▸ **Exercise requirements**
Find every line below where the word "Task" occurs. Then say how many there are, giving only the number.

Saved entries:
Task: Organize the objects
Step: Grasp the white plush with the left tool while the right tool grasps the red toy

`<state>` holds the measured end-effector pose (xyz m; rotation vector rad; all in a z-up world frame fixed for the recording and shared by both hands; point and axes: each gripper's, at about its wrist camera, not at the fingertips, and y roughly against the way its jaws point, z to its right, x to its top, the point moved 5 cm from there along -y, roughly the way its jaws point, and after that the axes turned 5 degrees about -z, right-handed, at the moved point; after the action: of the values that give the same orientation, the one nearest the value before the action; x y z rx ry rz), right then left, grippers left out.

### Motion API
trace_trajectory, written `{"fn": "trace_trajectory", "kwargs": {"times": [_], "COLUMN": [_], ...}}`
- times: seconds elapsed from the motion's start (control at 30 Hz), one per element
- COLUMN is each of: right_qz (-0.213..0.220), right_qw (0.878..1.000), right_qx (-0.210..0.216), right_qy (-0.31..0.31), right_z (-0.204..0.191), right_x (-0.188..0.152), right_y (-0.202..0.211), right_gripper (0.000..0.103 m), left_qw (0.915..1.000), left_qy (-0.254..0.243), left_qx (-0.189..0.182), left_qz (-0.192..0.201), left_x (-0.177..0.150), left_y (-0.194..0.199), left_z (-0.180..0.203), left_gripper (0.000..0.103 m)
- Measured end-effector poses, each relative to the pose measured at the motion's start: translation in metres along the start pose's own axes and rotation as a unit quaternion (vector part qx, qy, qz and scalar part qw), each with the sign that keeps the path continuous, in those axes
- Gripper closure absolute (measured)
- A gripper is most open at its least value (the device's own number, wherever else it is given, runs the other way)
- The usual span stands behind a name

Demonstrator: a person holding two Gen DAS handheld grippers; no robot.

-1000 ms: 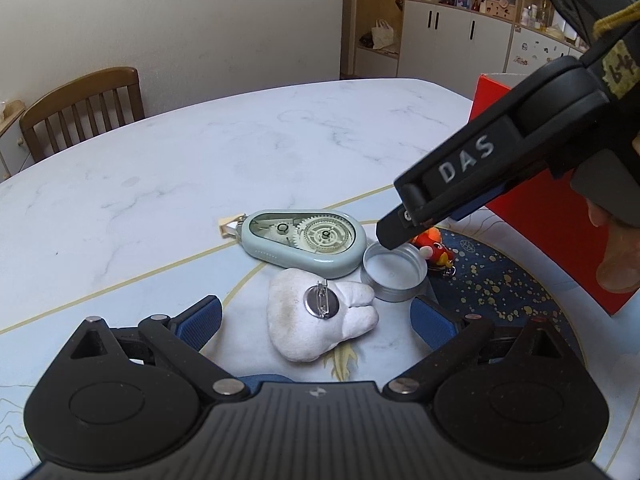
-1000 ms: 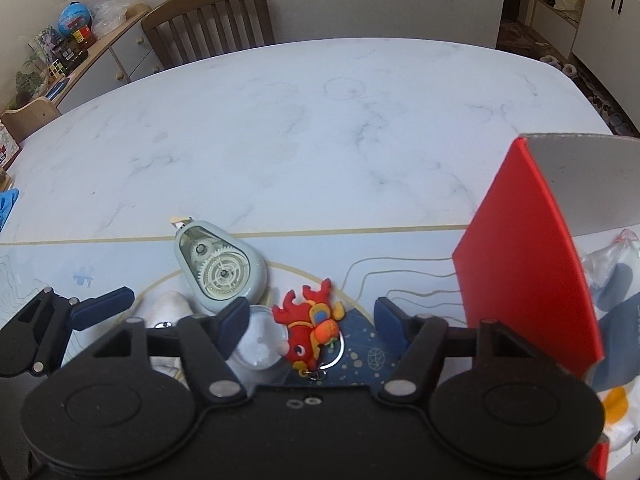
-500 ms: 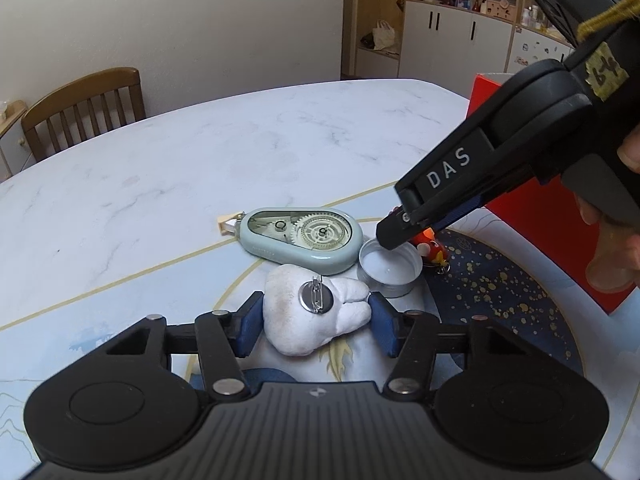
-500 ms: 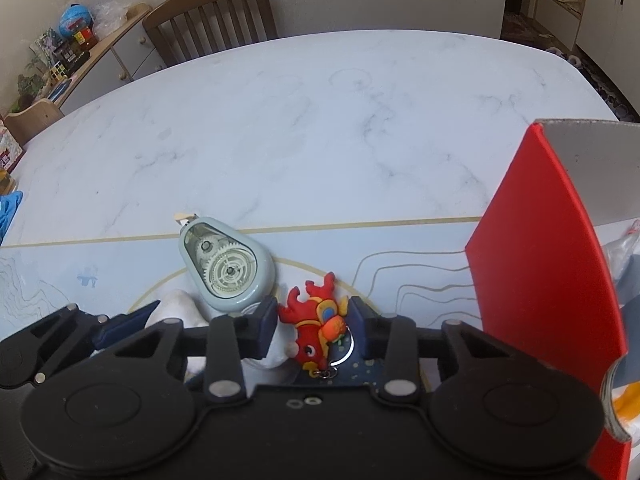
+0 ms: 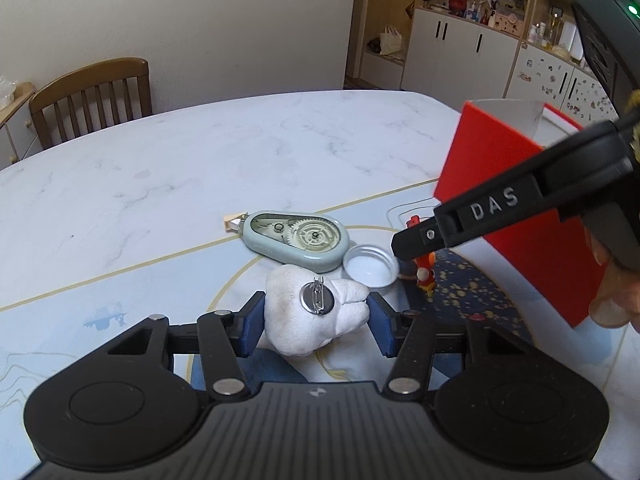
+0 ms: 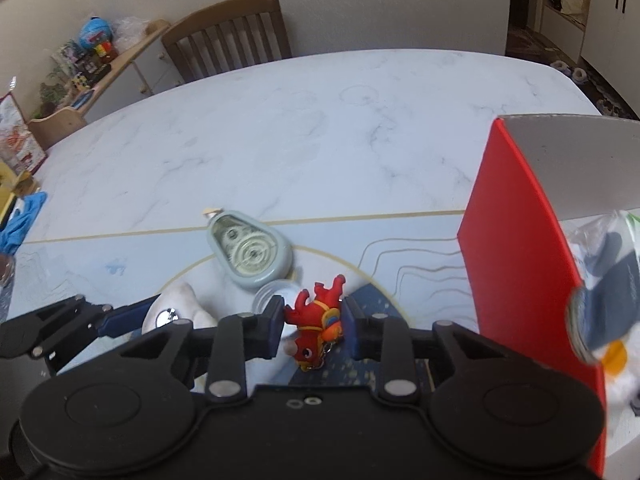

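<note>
A white plush badge (image 5: 288,320) with a round metal pin back sits between the blue pads of my left gripper (image 5: 316,322). The jaws are closing and both pads press into it. My right gripper (image 6: 312,322) is closing too, its pads squeezing a small red and orange toy keychain (image 6: 314,316), which hangs tilted just above the blue mat. In the left wrist view a right gripper finger (image 5: 472,220) reaches in from the right above the red toy (image 5: 424,276). The left gripper's fingers (image 6: 128,314) and the plush (image 6: 176,304) show at the left of the right wrist view.
A pale green correction tape dispenser (image 5: 298,240) and an upturned silver lid (image 5: 370,266) lie on the mat just beyond the plush. An open red box (image 6: 520,260) stands to the right with a plastic bag (image 6: 608,300) inside. A wooden chair (image 5: 92,96) stands at the marble table's far side.
Both grippers went from wide open to closed on their objects, the left on the plush and the right on the red toy. Both then rose slightly, and the toy now hangs tilted.
</note>
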<state>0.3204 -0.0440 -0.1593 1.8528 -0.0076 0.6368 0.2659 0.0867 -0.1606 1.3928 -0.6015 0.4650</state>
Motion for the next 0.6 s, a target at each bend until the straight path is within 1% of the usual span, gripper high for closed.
{"fn": "trace_trajectory", "kwargs": {"times": [0.1, 0.23, 0.47, 0.6], "right_qz": [0.009, 0.019, 0.031, 0.051], "right_qw": [1.0, 0.999, 0.998, 0.997], "right_qx": [0.011, 0.03, 0.049, 0.054], "right_qy": [0.005, 0.006, 0.022, 0.023], "right_z": [-0.002, -0.003, 0.0, 0.007], "right_x": [-0.007, -0.017, -0.032, -0.034], "right_y": [0.015, 0.035, 0.075, 0.101], "right_gripper": [0.074, 0.074, 0.074, 0.074], "left_qw": [1.0, 0.9998, 0.999, 0.9985], "left_qy": [0.001, 0.003, -0.018, -0.03], "left_qx": [-0.005, -0.022, -0.041, -0.047], "left_qz": [0.0, -0.003, 0.001, 0.0], "left_x": [-0.002, 0.001, 0.007, 0.012], "left_y": [0.011, 0.027, 0.058, 0.073], "left_z": [0.006, 0.017, 0.05, 0.072], "left_gripper": [0.05, 0.05, 0.05, 0.05]}}
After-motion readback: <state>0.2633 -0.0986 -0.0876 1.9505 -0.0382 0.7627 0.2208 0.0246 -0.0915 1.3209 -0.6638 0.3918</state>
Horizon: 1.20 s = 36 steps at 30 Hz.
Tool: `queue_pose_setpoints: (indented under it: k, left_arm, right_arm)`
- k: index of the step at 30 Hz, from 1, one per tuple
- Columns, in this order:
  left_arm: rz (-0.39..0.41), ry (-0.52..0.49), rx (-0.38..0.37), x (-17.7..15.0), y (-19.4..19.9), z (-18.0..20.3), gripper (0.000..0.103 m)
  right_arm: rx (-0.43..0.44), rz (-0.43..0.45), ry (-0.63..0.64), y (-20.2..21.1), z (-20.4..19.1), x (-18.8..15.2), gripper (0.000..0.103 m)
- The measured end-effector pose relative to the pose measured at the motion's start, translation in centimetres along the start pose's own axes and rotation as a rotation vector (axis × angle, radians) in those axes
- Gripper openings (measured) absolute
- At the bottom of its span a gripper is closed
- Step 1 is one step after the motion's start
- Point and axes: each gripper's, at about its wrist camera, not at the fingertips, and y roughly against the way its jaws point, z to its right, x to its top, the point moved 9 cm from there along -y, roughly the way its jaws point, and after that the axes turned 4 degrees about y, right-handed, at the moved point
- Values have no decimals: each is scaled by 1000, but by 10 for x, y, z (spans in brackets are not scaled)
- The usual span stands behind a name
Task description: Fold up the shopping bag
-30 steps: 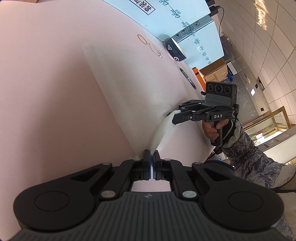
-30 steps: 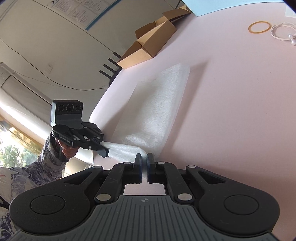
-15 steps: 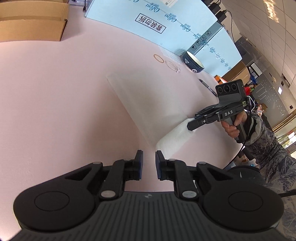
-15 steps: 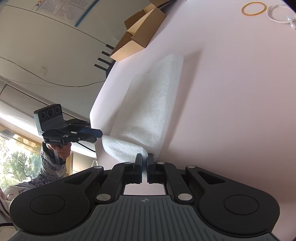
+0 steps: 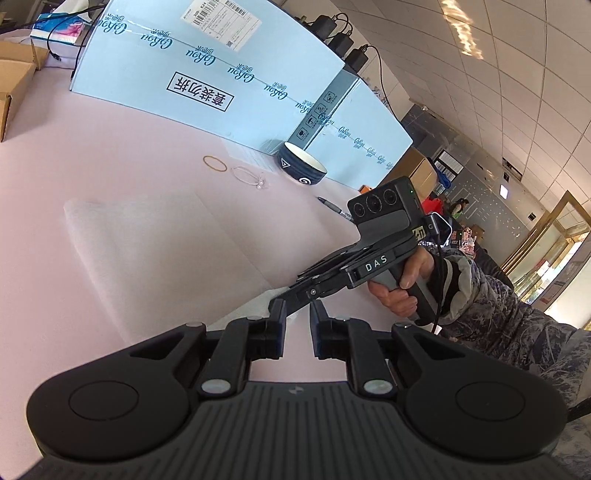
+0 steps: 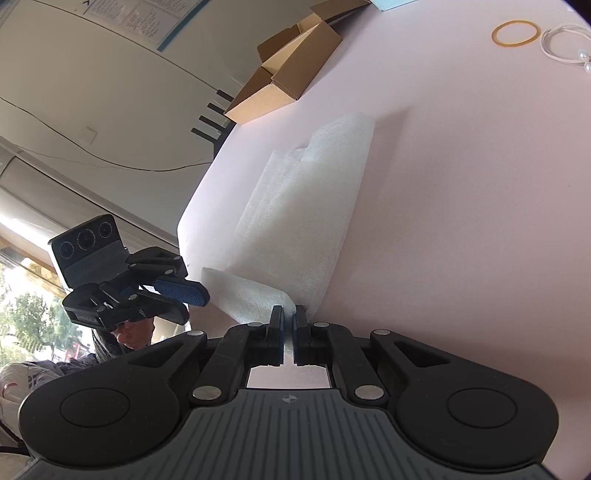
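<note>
"DAS" on the right gripper (image 5: 295, 295) body, repeated cursive "CoRou" logo and boxed Chinese characters "套装勿拆" on the blue carton (image 5: 221, 74)

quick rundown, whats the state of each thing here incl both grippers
shopping bag: white, partly folded, flat on the table, near corner lifted
right gripper: shut on the shopping bag corner
left gripper: open, holding nothing
cardboard box: flaps open
bowl: upright
rubber band: lying flat
pen: lying on the table
</note>
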Motion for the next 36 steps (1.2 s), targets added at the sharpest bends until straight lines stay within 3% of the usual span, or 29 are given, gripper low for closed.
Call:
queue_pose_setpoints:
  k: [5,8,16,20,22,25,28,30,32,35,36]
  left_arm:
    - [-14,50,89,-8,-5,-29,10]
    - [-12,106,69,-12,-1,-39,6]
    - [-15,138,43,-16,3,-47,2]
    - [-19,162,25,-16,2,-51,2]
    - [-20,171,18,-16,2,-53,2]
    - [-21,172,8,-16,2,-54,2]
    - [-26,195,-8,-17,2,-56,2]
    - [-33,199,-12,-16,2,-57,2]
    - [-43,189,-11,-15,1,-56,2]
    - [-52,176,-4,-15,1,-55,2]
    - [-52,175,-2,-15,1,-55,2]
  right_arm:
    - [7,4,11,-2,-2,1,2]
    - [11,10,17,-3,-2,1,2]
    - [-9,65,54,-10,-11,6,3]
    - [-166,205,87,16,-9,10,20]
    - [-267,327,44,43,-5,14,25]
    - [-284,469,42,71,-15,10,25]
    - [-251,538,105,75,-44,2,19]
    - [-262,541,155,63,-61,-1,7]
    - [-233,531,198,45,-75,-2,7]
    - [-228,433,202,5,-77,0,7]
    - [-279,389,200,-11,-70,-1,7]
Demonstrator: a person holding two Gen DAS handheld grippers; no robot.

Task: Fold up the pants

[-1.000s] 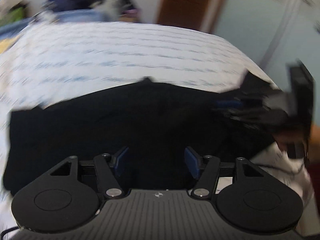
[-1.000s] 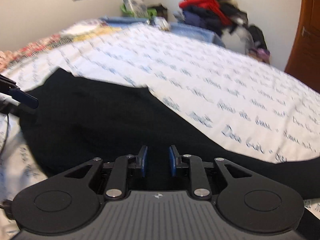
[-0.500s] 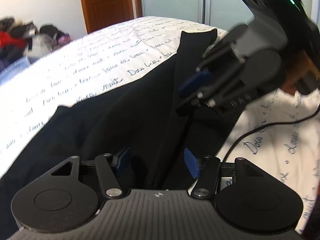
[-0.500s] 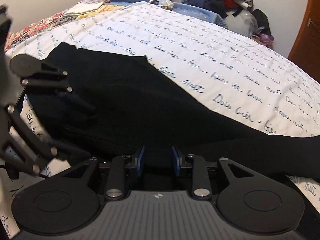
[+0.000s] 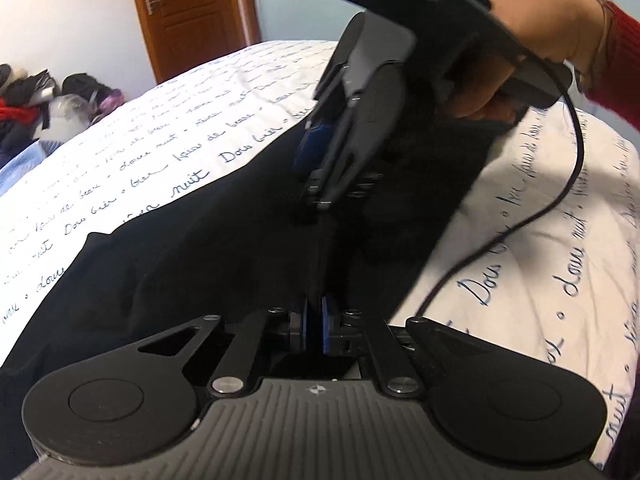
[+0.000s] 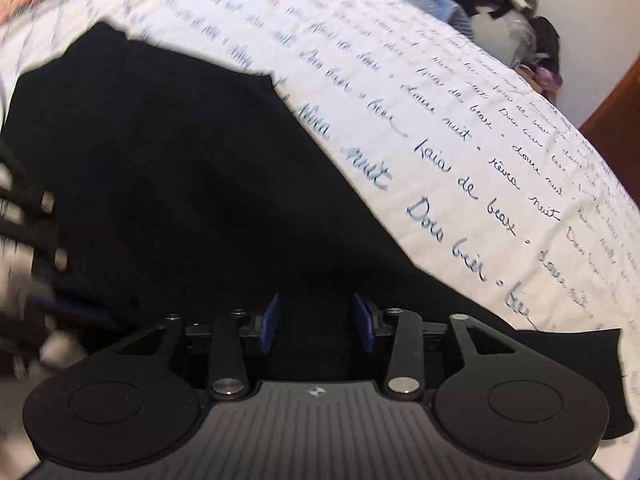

▸ **Output below**
3